使用 lahf 指令加载状态标志位到 AH ，接着使用 seto 指令溢出置位
判断 __afl_area_ptr 是否初始化了
- 没有初始化则跳到 __afl_setup
- 初始化了则跳到 __afl_store

__afl_setup

__afl_setup:\
    /* Do not retry setup if we had previous failures. */
    cmpb $0, __afl_setup_failure(%rip)
    jne __afl_return
    /* Check out if we have a global pointer on file. */
    movq  __afl_global_area_ptr(%rip), %rdx
    testq %rdx, %rdx
    je    __afl_setup_first
    movq %rdx, __afl_area_ptr(%rip)
    jmp  __afl_store

如果 __afl_setup_failure 存在，则跳到 __afl_return 返回
如果 __afl_global_area_ptr 存在，则将 __afl_area_ptr 赋值为 __afl_global_area_ptr 并跳转到 __afl_store
否则跳转到 __afl_setup_first

__afl_setup_first

__afl_setup_first:
    /* Save everything that is not yet saved and that may be touched by
       getenv() and several other libcalls we'll be relying on. */

    leaq -352(%rsp), %rsp
    movq %rax,   0(%rsp)
    movq %rcx,   8(%rsp)
    movq %rdi,  16(%rsp)
    movq %rsi,  32(%rsp)
    movq %r8,   40(%rsp)
    movq %r9,   48(%rsp)
    movq %r10,  56(%rsp)
    movq %r11,  64(%rsp)

    movq %xmm0,  96(%rsp)
    movq %xmm1,  112(%rsp)
    movq %xmm2,  128(%rsp)
    movq %xmm3,  144(%rsp)
    movq %xmm4,  160(%rsp)
    movq %xmm5,  176(%rsp)
    movq %xmm6,  192(%rsp)
    movq %xmm7,  208(%rsp)
    movq %xmm8,  224(%rsp)
    movq %xmm9,  240(%rsp)
    movq %xmm10, 256(%rsp)
    movq %xmm11, 272(%rsp)
    movq %xmm12, 288(%rsp)
    movq %xmm13, 304(%rsp)
    movq %xmm14, 320(%rsp)
    movq %xmm15, 336(%rsp)

    /* Map SHM, jumping to __afl_setup_abort if something goes wrong. */

    /* The 64-bit ABI requires 16-byte stack alignment.

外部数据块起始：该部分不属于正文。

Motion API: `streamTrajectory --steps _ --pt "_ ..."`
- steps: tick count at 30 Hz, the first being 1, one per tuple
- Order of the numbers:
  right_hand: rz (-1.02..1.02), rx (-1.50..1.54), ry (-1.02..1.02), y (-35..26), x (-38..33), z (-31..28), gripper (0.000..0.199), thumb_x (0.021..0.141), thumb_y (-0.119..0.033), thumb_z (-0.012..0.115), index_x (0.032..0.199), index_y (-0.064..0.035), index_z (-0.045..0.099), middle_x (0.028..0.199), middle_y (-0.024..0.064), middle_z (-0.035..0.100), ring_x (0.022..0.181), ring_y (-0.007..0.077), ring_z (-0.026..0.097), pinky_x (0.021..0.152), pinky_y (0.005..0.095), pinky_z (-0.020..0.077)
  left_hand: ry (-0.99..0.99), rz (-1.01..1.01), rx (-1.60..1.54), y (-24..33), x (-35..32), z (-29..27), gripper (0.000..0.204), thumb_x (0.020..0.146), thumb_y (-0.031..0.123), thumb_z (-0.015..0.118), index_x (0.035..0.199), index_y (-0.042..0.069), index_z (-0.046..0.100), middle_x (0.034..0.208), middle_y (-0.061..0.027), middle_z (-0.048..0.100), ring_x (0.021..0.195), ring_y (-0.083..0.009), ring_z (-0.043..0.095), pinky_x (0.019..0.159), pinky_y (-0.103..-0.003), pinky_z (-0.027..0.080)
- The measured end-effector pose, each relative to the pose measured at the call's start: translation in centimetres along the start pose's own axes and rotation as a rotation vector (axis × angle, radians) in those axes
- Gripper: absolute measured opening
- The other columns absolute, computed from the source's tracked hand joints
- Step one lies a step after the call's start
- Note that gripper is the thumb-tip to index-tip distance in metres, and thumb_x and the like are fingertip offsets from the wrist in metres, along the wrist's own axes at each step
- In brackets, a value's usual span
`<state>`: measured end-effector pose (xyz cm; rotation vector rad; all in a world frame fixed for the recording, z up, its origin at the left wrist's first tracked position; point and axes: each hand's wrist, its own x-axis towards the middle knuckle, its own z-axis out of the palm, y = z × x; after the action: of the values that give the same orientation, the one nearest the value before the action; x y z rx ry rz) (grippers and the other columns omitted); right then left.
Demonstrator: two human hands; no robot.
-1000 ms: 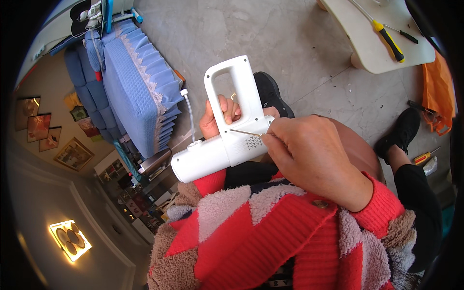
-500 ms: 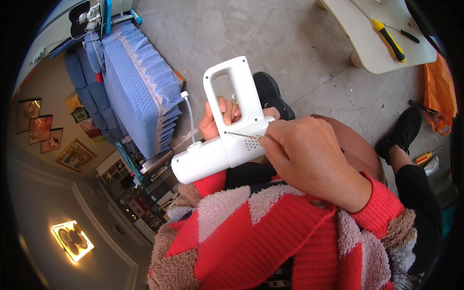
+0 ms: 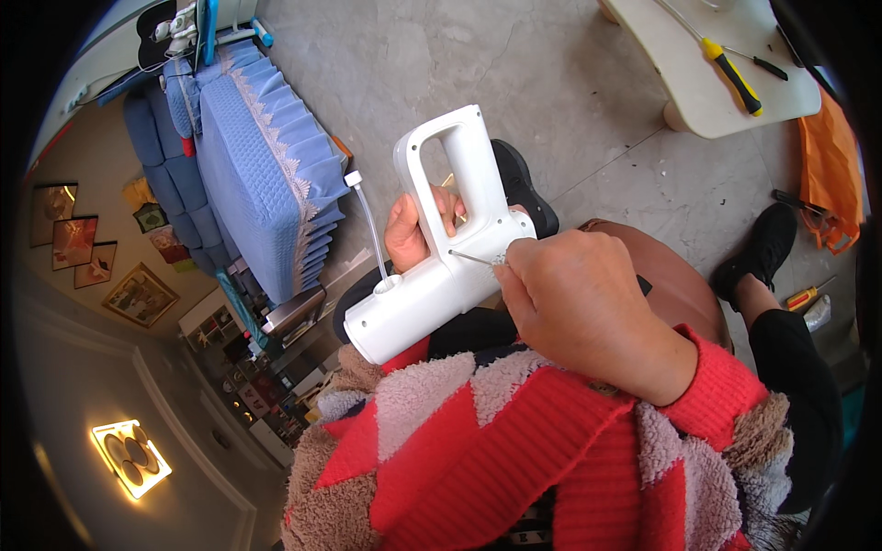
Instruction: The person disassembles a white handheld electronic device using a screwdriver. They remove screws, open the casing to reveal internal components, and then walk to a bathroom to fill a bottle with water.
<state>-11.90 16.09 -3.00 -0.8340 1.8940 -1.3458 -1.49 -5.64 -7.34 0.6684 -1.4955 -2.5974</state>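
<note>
A white plastic handheld device (image 3: 404, 314), like a spray gun, lies tilted over my lap, its loop handle pointing up and away. From a round opening in its barrel rises a clear tube (image 3: 371, 220) with a white cap. Behind the loop, my left hand (image 3: 413, 230) grips the device with bent fingers, partly hidden by the handle. Closed in a pinch, my right hand (image 3: 588, 308) holds a thin screwdriver (image 3: 471, 258); its metal shaft shows and the rest is inside the hand. The shaft's tip is at a small screw hole near the handle's base.
A white table (image 3: 772, 92) at the far right bears a yellow-and-black screwdriver (image 3: 732, 75) and a smaller black-handled screwdriver (image 3: 770, 67). Below it hangs an orange bag (image 3: 827, 170). Another yellow screwdriver (image 3: 805, 296) is on the floor. A blue-covered couch (image 3: 248, 165) stands left, a brown stool (image 3: 675, 275) beside me.
The device has shifted slightly right and turned, with its barrel end lower and a screw hole showing there. Both hands moved with it, and the screwdriver tip stays at the hole.
</note>
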Motion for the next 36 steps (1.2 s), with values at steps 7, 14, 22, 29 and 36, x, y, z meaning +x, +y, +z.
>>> streamTrajectory --steps 7,14,22,29,36 --pt "0.016 -0.023 -0.022 -0.7 -0.2 -0.1 0.013 0.071 -0.007 0.064 0.062 0.0018 0.066 0.059 0.0220 0.062 0.054 0.0353 0.065 0.052 0.0425 0.0526 0.051 0.043 0.124 0.4 -0.5 1.2 0.047 0.099 0.043 0.048 0.080 0.001 0.056 0.061 -0.0077 0.052 0.069 -0.0181 0.053 0.076 -0.035 0.047" --pt "0.111 0.043 -0.029 -0.9 -0.8 0.6 0.027 0.087 -0.017 0.063 0.066 0.0004 0.063 0.060 0.0207 0.059 0.056 0.0364 0.061 0.055 0.0447 0.0476 -0.001 0.096 0.020 0.2 -0.8 0.2 0.044 0.096 0.040 0.055 0.091 -0.004 0.061 0.071 -0.0132 0.063 0.084 -0.0219 0.062 0.072 -0.034 0.055" --pt "0.454 0.645 -0.159 -0.6 -0.3 1.0 0.037 0.096 -0.022 0.052 0.067 -0.0008 0.060 0.053 0.0039 0.050 0.041 0.0160 0.039 0.043 0.0323 0.0324 0.027 0.174 0.220 1.3 -1.1 0.6 0.045 0.096 0.040 0.054 0.088 -0.004 0.061 0.071 -0.0124 0.059 0.070 -0.0189 0.057 0.077 -0.034 0.045" --pt "0.836 1.020 -0.277 -2.3 -0.9 0.4 0.032 0.099 -0.024 0.049 0.073 -0.0070 0.055 0.053 -0.0065 0.032 0.044 0.0054 0.020 0.041 0.0249 0.0159 0.090 0.159 0.194 1.8 -1.6 1.5 0.045 0.097 0.040 0.053 0.088 -0.004 0.060 0.067 -0.0128 0.058 0.075 -0.0203 0.055 0.083 -0.036 0.042" --pt "0.454 0.468 -0.242 -2.4 -1.3 0.8 0.036 0.093 -0.023 0.051 0.070 0.0028 0.062 0.062 0.0178 0.058 0.061 0.0293 0.059 0.065 0.0408 0.0463 0.061 0.063 0.134 2.1 -2.4 1.4 0.045 0.097 0.041 0.054 0.089 -0.003 0.059 0.071 -0.0132 0.061 0.082 -0.0213 0.056 0.079 -0.033 0.045"
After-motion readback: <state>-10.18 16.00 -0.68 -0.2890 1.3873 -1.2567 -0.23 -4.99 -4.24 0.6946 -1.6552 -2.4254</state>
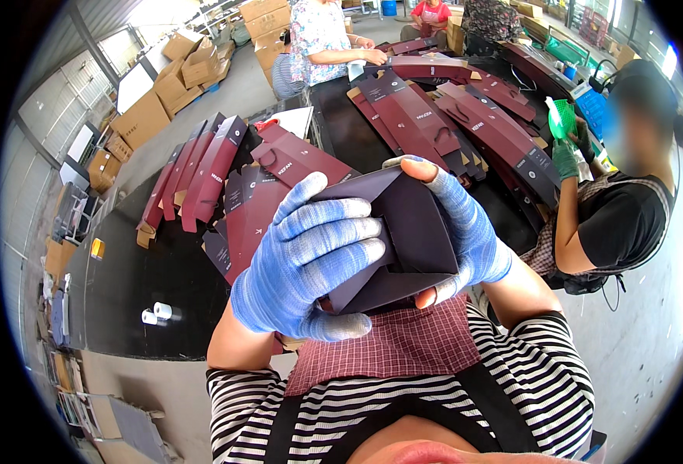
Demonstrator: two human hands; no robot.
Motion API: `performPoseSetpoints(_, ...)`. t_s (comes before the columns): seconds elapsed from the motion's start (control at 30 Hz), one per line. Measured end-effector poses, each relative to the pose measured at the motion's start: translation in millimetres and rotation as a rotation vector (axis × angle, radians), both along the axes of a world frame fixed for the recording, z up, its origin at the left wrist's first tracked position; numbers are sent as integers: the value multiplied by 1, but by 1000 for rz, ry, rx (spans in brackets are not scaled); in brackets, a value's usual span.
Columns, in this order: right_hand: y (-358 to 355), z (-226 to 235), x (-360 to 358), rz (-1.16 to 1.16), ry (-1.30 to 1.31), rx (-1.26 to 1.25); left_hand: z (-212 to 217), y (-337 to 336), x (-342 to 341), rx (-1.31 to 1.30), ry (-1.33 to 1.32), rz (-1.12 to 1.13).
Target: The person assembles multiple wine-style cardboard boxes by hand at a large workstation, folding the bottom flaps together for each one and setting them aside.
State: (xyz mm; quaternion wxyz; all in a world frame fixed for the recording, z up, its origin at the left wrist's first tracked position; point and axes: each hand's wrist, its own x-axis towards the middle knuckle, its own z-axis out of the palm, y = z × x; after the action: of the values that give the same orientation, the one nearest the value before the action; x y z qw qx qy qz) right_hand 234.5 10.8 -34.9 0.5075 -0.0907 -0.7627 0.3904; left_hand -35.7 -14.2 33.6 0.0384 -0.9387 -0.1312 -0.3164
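Note:
I hold a dark maroon folded carton [411, 232] up close in front of my chest with both hands. My left hand [310, 259], in a blue knit glove, wraps over its left side with fingers curled across the top face. On the carton's right edge is my right hand [465, 232], also blue-gloved, its thumb on the upper corner and its fingers underneath. The carton's lower part is hidden behind my hands.
A black worktable [133, 286] carries stacks of flat maroon cartons [202, 174] on the left and more [465, 124] at the far side. Two white tape rolls [157, 312] lie near its front. A seated person in green gloves [620, 209] is to my right; others work beyond. Brown cardboard boxes [167, 89] stand behind.

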Motion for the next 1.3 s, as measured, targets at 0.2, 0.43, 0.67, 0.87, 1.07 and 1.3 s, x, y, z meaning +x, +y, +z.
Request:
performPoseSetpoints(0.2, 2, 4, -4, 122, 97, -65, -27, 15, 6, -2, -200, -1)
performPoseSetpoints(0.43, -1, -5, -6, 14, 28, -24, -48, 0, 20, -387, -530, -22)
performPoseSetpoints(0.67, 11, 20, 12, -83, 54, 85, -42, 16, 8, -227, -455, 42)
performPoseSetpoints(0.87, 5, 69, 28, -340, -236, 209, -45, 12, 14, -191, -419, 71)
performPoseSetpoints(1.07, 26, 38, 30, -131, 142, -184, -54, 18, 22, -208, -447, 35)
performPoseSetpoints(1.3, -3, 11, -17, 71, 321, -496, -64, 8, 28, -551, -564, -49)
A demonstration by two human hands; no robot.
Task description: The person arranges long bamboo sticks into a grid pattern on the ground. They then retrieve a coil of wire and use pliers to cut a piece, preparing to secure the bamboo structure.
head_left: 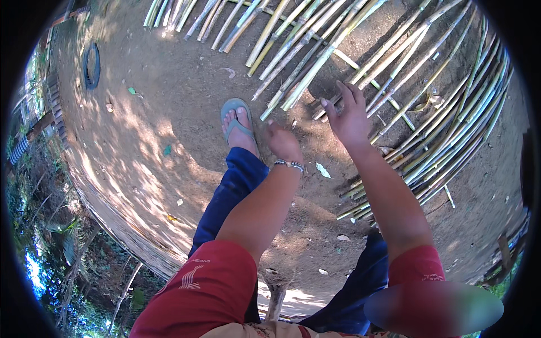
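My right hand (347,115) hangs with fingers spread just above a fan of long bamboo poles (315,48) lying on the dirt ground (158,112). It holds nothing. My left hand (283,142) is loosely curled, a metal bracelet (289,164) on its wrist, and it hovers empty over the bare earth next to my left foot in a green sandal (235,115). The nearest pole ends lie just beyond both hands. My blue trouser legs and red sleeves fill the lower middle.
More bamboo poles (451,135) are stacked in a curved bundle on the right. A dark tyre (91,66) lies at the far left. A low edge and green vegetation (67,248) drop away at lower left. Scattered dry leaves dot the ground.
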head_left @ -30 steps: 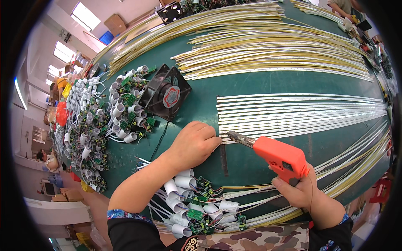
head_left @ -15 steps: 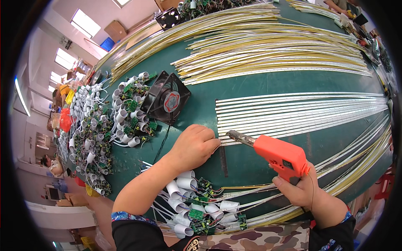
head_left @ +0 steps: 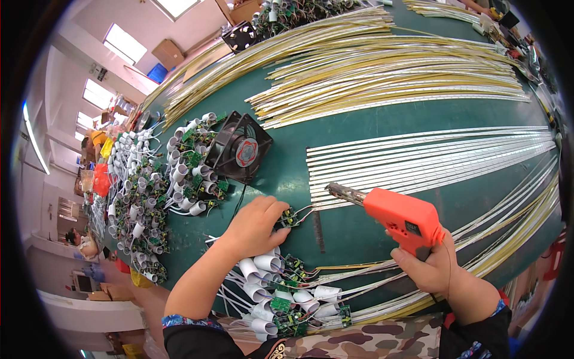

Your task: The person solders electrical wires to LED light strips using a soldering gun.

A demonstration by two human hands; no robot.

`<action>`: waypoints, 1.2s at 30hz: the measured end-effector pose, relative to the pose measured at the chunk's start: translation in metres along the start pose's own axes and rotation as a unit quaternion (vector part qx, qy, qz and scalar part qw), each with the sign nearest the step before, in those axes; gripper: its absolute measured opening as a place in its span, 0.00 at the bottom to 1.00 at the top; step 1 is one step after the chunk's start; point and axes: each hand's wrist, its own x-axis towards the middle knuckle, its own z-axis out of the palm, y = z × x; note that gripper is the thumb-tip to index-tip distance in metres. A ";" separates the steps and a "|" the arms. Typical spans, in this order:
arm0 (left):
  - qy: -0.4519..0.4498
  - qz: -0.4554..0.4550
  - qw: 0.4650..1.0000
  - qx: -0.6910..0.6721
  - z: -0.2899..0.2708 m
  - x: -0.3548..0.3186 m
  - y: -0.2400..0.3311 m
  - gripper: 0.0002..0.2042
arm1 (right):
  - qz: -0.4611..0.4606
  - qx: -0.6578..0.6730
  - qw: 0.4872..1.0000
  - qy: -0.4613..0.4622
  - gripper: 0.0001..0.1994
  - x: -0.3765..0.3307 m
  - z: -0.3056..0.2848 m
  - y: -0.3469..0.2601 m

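Note:
My left hand (head_left: 254, 226) has its thumb and fingers closed round a small green circuit board (head_left: 289, 218), whose far parts the hand covers. Short wires run from this board to the left end of the nearest strip in a row of white LED strips (head_left: 418, 164). In my right hand (head_left: 431, 267) is a red-orange soldering gun (head_left: 399, 213), gripped by its handle. Its metal barrel points left over the lower strips, and the tip is close to their left ends without my being able to tell if it touches.
A black fan (head_left: 240, 148) stands left of the strips. Beside it lie piled white lamp sockets with green boards (head_left: 140, 206); more sockets (head_left: 263, 293) lie close to me. Yellow and white strip bundles (head_left: 388, 75) cover the far side of the green table (head_left: 371, 236).
My left hand has drawn back leftward from the strip ends, and a circuit board now shows in its fingers. The soldering gun stays nearly in place; the view has shifted slightly.

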 end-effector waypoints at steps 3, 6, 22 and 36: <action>-0.008 0.005 1.000 0.013 0.000 0.003 -0.002 0.19 | 0.002 0.018 1.000 0.006 0.21 0.000 0.001 -0.005; -0.035 -0.012 0.999 -0.019 -0.012 0.009 -0.002 0.19 | 0.022 0.030 0.999 0.009 0.20 0.000 0.000 -0.010; 0.078 0.049 0.994 0.066 -0.031 0.014 0.015 0.18 | 0.000 0.192 0.972 0.136 0.23 -0.008 -0.015 -0.012; 0.136 0.048 0.983 0.117 -0.106 -0.034 0.053 0.19 | -0.111 0.149 0.961 0.203 0.27 -0.020 -0.032 -0.014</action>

We'll keep the
       original stack ptr in the callee-saved r12. */

    pushq %r12
    movq  %rsp, %r12
    subq  $16, %rsp
    andq  $0xfffffffffffffff0, %rsp

    leaq .AFL_SHM_ENV(%rip), %rdi
    CALL_L64("getenv")

    testq %rax, %rax\n"
    je    __afl_setup_abort\n"

    movq  %rax, %rdi
    CALL_L64("atoi")

    xorq %rdx, %rdx   /* shmat flags    */
    xorq %rsi, %rsi   /* requested addr */
    movq %rax, %rdi   /* SHM ID         */
    CALL_L64("shmat")

    cmpq $-1, %rax
    je   __afl_setup_abort

    /* Store the address of the SHM region. */

    movq %rax, %rdx\n"
    movq %rax, __afl_area_ptr(%rip)

    movq __afl_global_area_ptr@GOTPCREL(%rip), %rdx
    movq %rax, (%rdx)

    movq %rax, %rdx

保存所有寄存器到栈上，包括 xmm 寄存器
将 rsp 进行对其
获取环境变量 __AFL_SHM_ID ，如果没有则跳到 __afl_setup_abort
调用 shmat(__AFL_SHM_ID, 0, 0) ，该函数把共享内存区对象映射到调用进程的地址空间，如果失败则跳到 __afl_setup_abort
存储返回的共享内存地址到 __afl_area_ptr 和 __afl_global_area_ptr 中
接下来走到 __afl_forkserver

__afl_forkserver

__afl_forkserver:

    /* Enter the fork server mode to avoid the overhead of execve() calls. We
       push rdx (area ptr) twice to keep stack alignment neat. */

    pushq %rdx
    pushq %rdx

    /* Phone home and tell the parent that we're OK. (Note that signals with
       no SA_RESTART will mess it up). If this fails, assume that the fd is
       closed because we were execve()d from an instrumented binary, or because
       the parent doesn't want to use the fork server. */

    movq $4, %rdx               /* length    */
    leaq __afl_temp(%rip), %rsi /* data      */
    movq $" STRINGIFY((FORKSRV_FD + 1)) ", %rdi       /* file desc */
    CALL_L64("write")

    cmpq $4, %rax
    jne  __afl_fork_resume

#define STRINGIFY_INTERNAL(x) #x
#define STRINGIFY(x) STRINGIFY_INTERNAL(x)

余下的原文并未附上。